El domingo anterior el compañero Antonio Civantos escribía en su columna sobre Truman Capote y sobre cómo ha sido atrapado dicho autor, y a título póstumo, entre las fauces brutales de esos monstruos llamados comercio y publicidad. Entre otras verdades como puños, apuntó lo siguiente: “Millones de personas que jamás habían oído hablar de este escritor americano, súbitamente, como buitres hambrientos, se lanzan en picado y en tropel sobre su agitada vida de niño perdido. Más que buscadores nos hemos vuelto depredadores de cultura”. Señalaba, además, ese resurgimiento en forma de reediciones de sus libros, ese boom del momento. Durante el último mes he observado dicho fenómeno en las librerías, en la televisión, en los periódicos. Estoy de acuerdo con él, y con la certeza de que nos han brindado una película magnífica y una interpretación que resucita a Capote. Andaba dándole vueltas a la idea de escribir un artículo de contenido similar. Dado que Antonio se me ha adelantado con buen oficio intentaré, sin embargo, aportar alguna idea nueva al respecto.
La primera consecuencia del boom es que a Truman Capote, pérfido y seductor donde los haya, le han robado el rostro. En un literato, desde luego, son más importantes las palabras que la fisonomía. Pero uno se siente mancillado al ver ese rapto, o esa sustitución. La cara que vemos estos días no es la suya, sino la del sensacional actor Philip Seymour Hoffman, incluso cuando hablan de los textos del tipo que nos regaló “Música para camaleones”. Citaré ejemplos. A la publicación de su correspondencia (“Un placer fugaz”) y de su novela inédita (“Crucero de verano”), una editorial ha sumado la reedición de la biografía de Gerald Clarke. Pero en la portada de esta última no figura el careto subversivo de aquel genio a quien le entusiasmaba ser un encantador de oídos en los saraos literarios y en las fiestas de alto copete. Su semblante ha sido sustituido por el cartel del filme. Añagazas para vender más, ya saben. Pero sigamos. En el suplemento cultural de un diario analizaban la “fiebre Capote”. Le dedicaron al escritor la portada y varias páginas, ofreciendo a los lectores fragmentos de sus cartas y de esa novela que ahora sale a la luz. Apenas escribían de la película; acompañaron aquellas páginas con seis fotos, pero en ninguna de ellas estaba él. El reportaje era de literatura, pero en los retratos salía Hoffman. El colmo fue cuando se me ocurrió mirar en la web de la Fnac: a los autores más célebres o con más currículum les preparan una ficha en la que incluyen unos apuntes biográficos, una imagen del rostro y los títulos disponibles en el almacén. En lugar de una instantánea de Truman Capote hay una del actor que lo interpreta, P. S. Hoffman. Como si le hubieran hurtado la personalidad, y conducido de manera feroz hacia la maquinaria de los mercados, pero además arrebatado la cara, soliviantando su memoria. Sospecho que habrá gente que ni siquiera sepa cómo eran las facciones de aquel maestro de lengua viperina.

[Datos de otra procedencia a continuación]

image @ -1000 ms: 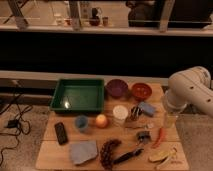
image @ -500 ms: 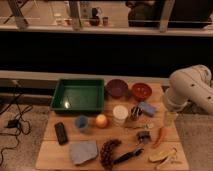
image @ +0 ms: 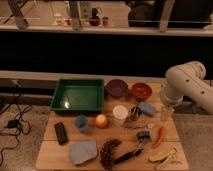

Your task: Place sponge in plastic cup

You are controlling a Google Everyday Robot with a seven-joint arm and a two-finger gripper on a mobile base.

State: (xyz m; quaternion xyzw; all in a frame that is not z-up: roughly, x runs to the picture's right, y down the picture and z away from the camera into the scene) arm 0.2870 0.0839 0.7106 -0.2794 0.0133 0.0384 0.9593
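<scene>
At the left of the desk [image: 50, 150], the green tray [image: 80, 95], the blue cup [image: 81, 122] near it and the large grey-blue slab [image: 82, 151] at the near edge are found exactly where they lay a second ago. Nothing there has been shifted. Toward the middle, the white cup [image: 120, 114] is likewise unmoved and stands upright with its mouth up. Which of the two cups is meant as the plastic cup cannot be settled from this view.

Just right of the white cup, the sponge [image: 146, 107] is seen lying flat on the desk, in front of the red bowl [image: 141, 91] and close beside a small dark can [image: 135, 113]. Whether it touches the can cannot be told. It has not been touched or displaced either. Its long axis is set on a diagonal, running from far left to near right, so that one short end is pointed toward the bowls and the other toward the near right corner of the desk.

At the right edge, the tool [image: 166, 114] is held low over the desk at the end of the white arm [image: 187, 82], a little right of the sponge and apart from it. Its pose is unchanged over the last second, its jaws are spread wide, and nothing is carried in them.

From this stillness it is judged that the task has not been begun: the sponge is not yet grasped, and the approach to it remains to be made.
</scene>
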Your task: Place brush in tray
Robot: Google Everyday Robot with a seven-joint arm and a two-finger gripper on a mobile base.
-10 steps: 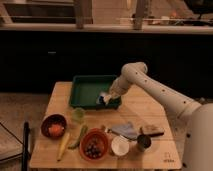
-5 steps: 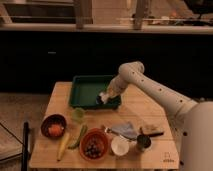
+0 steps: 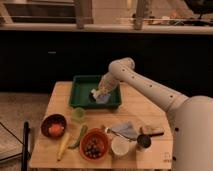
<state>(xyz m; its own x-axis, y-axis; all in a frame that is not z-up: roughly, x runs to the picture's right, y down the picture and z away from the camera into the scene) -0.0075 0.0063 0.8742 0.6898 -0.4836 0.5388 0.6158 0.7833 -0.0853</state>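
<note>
The dark green tray lies at the back of the wooden table. My gripper hangs over the tray's right half, reaching in from the right on the white arm. A dark round brush head shows at the gripper's tip, just above the tray floor; the slim handle is hidden by the hand. Whether the brush rests on the tray or is still held I cannot tell.
In front of the tray stand a dark red bowl, an orange bowl with dark fruit, a small green cup, a banana, a white cup, a dark cup, a blue cloth and a black-handled utensil.
The arm has swung slightly left and lower, bringing the gripper and the brush head deeper over the tray.
</note>
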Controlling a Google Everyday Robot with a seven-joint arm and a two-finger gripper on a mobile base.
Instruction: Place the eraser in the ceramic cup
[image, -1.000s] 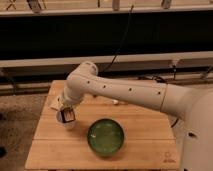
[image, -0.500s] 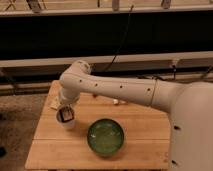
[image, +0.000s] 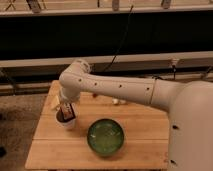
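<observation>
The ceramic cup is small and whitish and stands on the left part of the wooden table. My gripper hangs from the white arm straight over the cup's mouth, its tip at the rim. A small dark block with a white patch, the eraser, shows at the gripper's tip just above the cup's opening. Whether it is still held I cannot tell.
A glossy green bowl stands right of the cup, near the table's front edge. Small pale bits lie at the back of the table behind the arm. The thick white arm spans the table from the right. A dark wall runs behind.
The arm's elbow has swung a little to the left. The gripper has stayed over the cup with hardly any shift.
</observation>
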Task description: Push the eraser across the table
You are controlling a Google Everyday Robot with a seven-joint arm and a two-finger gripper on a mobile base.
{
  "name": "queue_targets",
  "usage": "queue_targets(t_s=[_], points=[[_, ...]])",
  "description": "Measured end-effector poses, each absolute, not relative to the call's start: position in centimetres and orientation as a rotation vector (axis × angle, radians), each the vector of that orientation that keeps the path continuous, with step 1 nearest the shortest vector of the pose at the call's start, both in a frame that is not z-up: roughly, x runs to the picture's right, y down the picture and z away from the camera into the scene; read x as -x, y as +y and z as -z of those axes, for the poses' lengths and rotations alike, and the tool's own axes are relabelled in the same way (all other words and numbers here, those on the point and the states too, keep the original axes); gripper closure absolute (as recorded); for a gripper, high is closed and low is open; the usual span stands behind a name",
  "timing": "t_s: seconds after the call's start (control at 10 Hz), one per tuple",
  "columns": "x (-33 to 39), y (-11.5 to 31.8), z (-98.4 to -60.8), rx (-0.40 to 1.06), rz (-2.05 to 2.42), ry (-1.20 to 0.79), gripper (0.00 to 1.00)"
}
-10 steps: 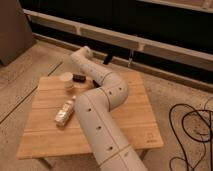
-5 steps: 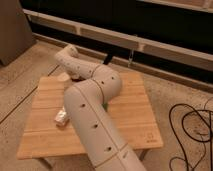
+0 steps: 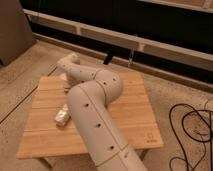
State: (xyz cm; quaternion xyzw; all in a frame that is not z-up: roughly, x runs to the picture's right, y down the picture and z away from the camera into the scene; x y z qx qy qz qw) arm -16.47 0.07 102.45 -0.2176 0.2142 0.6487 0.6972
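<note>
The low bamboo-plank table (image 3: 130, 120) fills the middle of the camera view. A small pale block, apparently the eraser (image 3: 62, 116), lies on its left part. My white arm rises from the bottom edge, bends over the table's middle and reaches back to the far left. The gripper (image 3: 66, 84) points down at the table's far-left area, mostly hidden behind the wrist. It is well behind the pale block and apart from it.
A dark wall with a pale ledge (image 3: 150, 45) runs behind the table. Black cables (image 3: 192, 125) lie on the floor to the right. A grey panel (image 3: 12, 27) stands at the left. Speckled floor surrounds the table.
The arm has swung left and its wrist has dropped toward the table's far-left area. The small round object seen there earlier is now hidden behind the arm. The pale block looks unmoved.
</note>
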Motion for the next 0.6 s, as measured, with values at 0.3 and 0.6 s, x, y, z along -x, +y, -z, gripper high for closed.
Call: queue_targets(t_s=[0.3,0.6], points=[[13.3,-3.7,-105.8,0.431,-1.455,0.417,1.00],[15.7,-6.4,-107.2,0.429,-1.420,0.264,1.00]])
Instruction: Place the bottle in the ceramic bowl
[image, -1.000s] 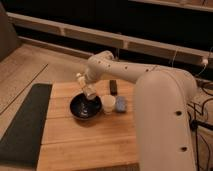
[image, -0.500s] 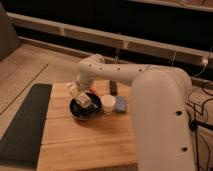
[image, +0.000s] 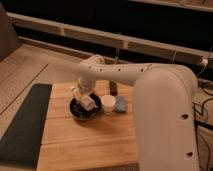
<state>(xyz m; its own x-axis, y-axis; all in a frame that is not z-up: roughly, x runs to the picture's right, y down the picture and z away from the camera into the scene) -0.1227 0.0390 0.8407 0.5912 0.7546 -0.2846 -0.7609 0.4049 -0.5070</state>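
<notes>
The black ceramic bowl sits on the wooden table, left of centre. My gripper reaches down over the bowl from the white arm. It is shut on the whitish bottle. The bottle is tilted, its lower end inside the bowl's rim and its narrow top pointing up to the left. Part of the bottle is hidden by the gripper.
A short cream cup stands just right of the bowl, with a blue-grey pad beside it. A small dark object lies behind them. A dark mat lies left of the table. My white body fills the right side.
My gripper has moved down and left with the bottle, from above the bowl's far edge into the bowl.
</notes>
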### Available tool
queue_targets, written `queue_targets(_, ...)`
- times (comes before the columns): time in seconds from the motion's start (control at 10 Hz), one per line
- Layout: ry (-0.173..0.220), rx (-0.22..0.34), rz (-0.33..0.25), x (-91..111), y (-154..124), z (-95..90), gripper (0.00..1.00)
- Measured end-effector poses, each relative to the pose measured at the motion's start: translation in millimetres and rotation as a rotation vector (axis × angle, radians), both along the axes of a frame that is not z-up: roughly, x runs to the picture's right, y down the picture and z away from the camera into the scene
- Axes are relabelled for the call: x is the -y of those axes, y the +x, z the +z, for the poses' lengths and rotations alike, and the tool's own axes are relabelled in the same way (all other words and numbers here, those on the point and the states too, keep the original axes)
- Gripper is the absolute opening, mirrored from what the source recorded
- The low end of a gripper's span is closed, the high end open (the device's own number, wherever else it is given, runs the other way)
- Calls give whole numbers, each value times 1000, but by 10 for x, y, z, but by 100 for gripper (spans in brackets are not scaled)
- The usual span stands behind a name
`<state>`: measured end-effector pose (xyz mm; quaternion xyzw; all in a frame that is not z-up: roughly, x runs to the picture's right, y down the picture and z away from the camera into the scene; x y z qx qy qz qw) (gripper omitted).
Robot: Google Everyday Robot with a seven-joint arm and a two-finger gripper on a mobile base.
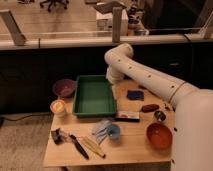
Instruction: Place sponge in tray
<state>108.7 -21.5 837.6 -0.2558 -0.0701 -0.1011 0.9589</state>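
My gripper [113, 79] hangs at the far right corner of the green tray [95, 113]; clenched or released, I cannot tell. The blue sponge [135, 94] lies on the wooden table [131, 150], just right of the tray. A dark partition [35, 70] stands behind.

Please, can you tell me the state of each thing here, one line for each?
green tray: empty, nothing lies in it.
blue sponge: flat on the table, right of the tray, not held.
purple bowl: upright, left of the tray.
orange bowl: upright, near the table's front right corner.
gripper: at the tray's far right corner, apart from the sponge.
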Motion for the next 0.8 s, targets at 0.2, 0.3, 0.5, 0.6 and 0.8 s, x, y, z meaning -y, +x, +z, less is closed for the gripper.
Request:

Por otra parte, hemos de admitir que a algunos, al menos a quienes conocíamos parte de su obra, esta “fiebre Capote” (que será pasajera para la mayoría) nos ha venido de perlas: por la doble oportunidad de ver una película que hace justicia a un escritor y de conseguir algunos libros descatalogados o difíciles de encontrar hasta ahora. Así, el otro día topé con el volumen de conversaciones íntimas entre él y Lawrence Groble, que nunca había visto en las librerías. Pienso que al viejo Truman le hubiera divertido mucho todo este festín comercial a costa de su nombre. Como dijo Cela: “Que hablen de uno, aunque sea bien”.